**WHAT THE EXERCISE ASKS:** Return all the lines below, exactly as they read.

**LISTED ENTRIES:**
- Opening Delimiter -
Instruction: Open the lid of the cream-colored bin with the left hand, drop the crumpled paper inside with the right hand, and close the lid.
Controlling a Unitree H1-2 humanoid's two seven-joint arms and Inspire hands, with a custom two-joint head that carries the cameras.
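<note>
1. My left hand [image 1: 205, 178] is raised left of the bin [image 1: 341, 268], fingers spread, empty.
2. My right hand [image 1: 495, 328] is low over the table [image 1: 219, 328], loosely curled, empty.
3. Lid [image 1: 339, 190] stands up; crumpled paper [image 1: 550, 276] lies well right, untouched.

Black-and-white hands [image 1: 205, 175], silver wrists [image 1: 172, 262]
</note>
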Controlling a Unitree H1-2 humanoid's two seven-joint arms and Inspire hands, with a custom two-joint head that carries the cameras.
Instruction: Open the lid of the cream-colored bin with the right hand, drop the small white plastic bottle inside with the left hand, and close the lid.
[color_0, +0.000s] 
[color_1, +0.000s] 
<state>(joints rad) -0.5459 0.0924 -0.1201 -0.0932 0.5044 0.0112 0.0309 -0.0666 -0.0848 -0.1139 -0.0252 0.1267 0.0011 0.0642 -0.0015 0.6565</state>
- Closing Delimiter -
**TASK RESULT:**
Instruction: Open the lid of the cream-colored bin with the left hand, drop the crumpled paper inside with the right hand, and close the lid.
Controlling a Unitree H1-2 humanoid's two seven-joint arms and Inspire hands, with a custom two-joint head that carries the cameras.
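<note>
1. My left hand [image 1: 205, 178] is raised left of the bin [image 1: 341, 268], fingers spread, empty.
2. My right hand [image 1: 495, 328] is low over the table [image 1: 219, 328], loosely curled, empty.
3. Lid [image 1: 339, 190] stands up; crumpled paper [image 1: 550, 276] lies well right, untouched.

Black-and-white hands [image 1: 205, 175], silver wrists [image 1: 172, 262]
</note>
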Controlling a Unitree H1-2 humanoid's two seven-joint arms and Inspire hands, with a custom two-joint head that carries the cameras.
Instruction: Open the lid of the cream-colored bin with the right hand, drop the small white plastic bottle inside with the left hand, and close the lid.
[color_0, +0.000s] 
[color_1, +0.000s] 
<state>(joints rad) -0.5459 0.0924 -0.1201 -0.0932 0.5044 0.0112 0.0309 -0.0666 -0.0848 -0.1139 -0.0252 0.1267 0.0011 0.0642 -0.0015 0.6565</state>

What the exercise required is now done.